Neuropathic pain syndromes with specific treatment options include three involving the peripheral nervous system (postherpetic neuralgia, postmastectomy syndrome, and diabetic neuralgia) and CRPS types I and II, which affect the central nervous system.

•    Postherpetic neuralgia occurs most commonly in patients older than age 50 who have shingles, the reactivation of the varicella-zoster virus that is present on peripheral neurons. These neurons become hypersensitive to touch, and the pain is severe. The distribution of the rash is quite distinctive, as
it is found only in the dermatomal distribution of the affected neuron.

•    Postmastectomy pain syndrome develops in approximately 20% of women who undergo lumpectomy or mastectomy with node dissection. The syndrome is more common in younger women and those who are overweight. Patients will likely complain of the typical burning pain in the axilla and chest on the affected side, but they may also complain of “strange painful sensations” or “painful pins and needles.” 21 The pain is sustained by continued inflammatory response in the surgical area. Without early intervention, patients may be unable to fully rehabilitate the surgical-side arm. To avoid functional limitations, targeted topical analgesics, a neuropathic pain medication (e.g., gabapentin), and a short course of opioids will help manage the pain well enough to allow participation in physical therapy.

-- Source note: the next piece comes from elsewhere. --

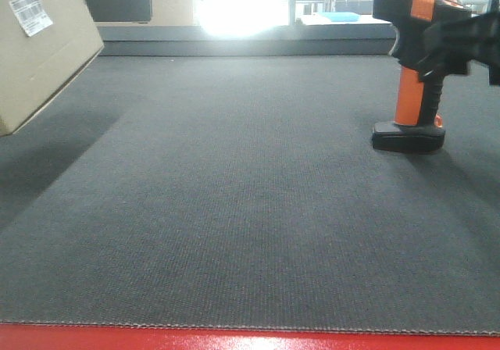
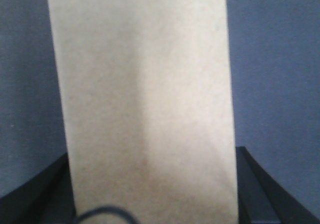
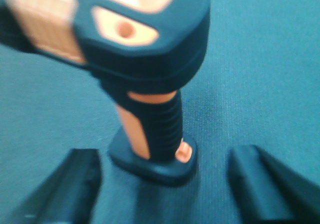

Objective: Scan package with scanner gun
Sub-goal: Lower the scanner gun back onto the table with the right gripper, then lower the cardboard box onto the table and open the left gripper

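The scanner gun (image 1: 412, 69) stands upright on its flat black foot on the dark mat (image 1: 234, 209), handle vertical. The right gripper (image 3: 162, 184) brackets it with fingers spread either side of the foot, not yet clenched. Well left of the scanner, the package (image 1: 39, 49) hangs tilted above the mat, barcode label (image 1: 31, 12) on its upper face. The left gripper (image 2: 150, 194) clasps it (fingers flank the cardboard). Beyond sit banded cartons (image 1: 141, 2). The scanner's nose must face left toward that label.

white barcode label (image 1: 31, 13) on the package (image 1: 39, 53), print too small to read, no other legible text
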Tool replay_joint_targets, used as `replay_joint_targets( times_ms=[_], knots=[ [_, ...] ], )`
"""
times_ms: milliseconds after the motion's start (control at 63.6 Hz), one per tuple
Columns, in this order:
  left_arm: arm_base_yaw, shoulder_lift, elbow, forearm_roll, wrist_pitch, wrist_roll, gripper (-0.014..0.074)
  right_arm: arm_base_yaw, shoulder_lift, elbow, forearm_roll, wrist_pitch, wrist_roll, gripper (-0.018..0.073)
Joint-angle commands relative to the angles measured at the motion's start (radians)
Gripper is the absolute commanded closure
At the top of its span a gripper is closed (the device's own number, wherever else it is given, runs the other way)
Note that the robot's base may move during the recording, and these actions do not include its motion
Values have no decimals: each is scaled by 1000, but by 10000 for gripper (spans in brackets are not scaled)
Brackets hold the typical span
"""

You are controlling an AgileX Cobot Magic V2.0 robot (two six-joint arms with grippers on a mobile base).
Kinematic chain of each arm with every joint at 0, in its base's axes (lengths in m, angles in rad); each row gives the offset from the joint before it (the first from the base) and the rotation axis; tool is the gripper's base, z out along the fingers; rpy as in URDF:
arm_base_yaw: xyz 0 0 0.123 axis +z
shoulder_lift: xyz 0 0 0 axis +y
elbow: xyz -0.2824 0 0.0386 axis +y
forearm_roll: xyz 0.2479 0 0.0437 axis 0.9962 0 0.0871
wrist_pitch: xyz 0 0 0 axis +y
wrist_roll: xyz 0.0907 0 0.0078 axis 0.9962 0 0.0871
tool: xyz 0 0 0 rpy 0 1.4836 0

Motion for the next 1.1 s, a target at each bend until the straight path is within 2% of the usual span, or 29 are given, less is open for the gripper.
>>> replay_joint_targets(
  times_ms=[0,173,346,535,802,849,959,1085],
  knots=[
    [-5,-9,-11,36,-8,-4,707,-7,-95,19,-2,50,-6,381],
    [-5,38,-49,98,-8,-4,707,-7,-251,22,-7,171,-6,730],
    [-5,122,-106,100,-8,-4,707,-7,-423,22,-20,225,-6,721],
    [-5,223,-113,143,-8,-4,707,-7,-553,22,-25,288,-6,721],
    [-5,284,-113,162,-8,-4,699,-7,-618,22,-31,349,-6,721],
    [-5,284,-113,162,-8,-4,667,-7,-620,22,-31,359,-6,721],
    [-5,284,-113,162,-8,-4,487,-7,-620,22,-31,362,-6,721],
    [-5,284,-113,162,-8,-4,177,-7,-620,22,-31,362,-6,721]
  ],
)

•    Painful diabetic neuropathy occurs in 37%-45% of type 2 diabetes patients and 54%-59% of type 1 patients.17 Sufferers report allodynia (perception of pain caused by normally nonpainful stimulus) as well as sharp, stabbing, burning pain coupled with numbness (most commonly in the feet). Treatment options include the targeted topical analgesics18 as well as the recommended oral medication regimen from the neuropathic pain guideline.20

•    CRPS type I is a centrally mediated pain syndrome (formerly known as reflex sympathetic dystrophy) with no obvious nerve lesion. In contrast, type II has a detectable nerve lesion. CRPS can develop after surgery, a crush injury, or undertreated acute pain. Transmission moves from peripheral pain stimulus-response to a centrally mediated response that is not governed by the continued peripheral pain input, which makes the syndrome difficult to treat. The syndrome is characterized by sensitivity to heat/cold, hyperalgesia, abnormal swelling, muscle contractures, and high levels of pain for extended periods of time. Treatment can involve a multidisciplinary approach using neuropathic pain medications, physical therapy, and such interventional options as localized blocks.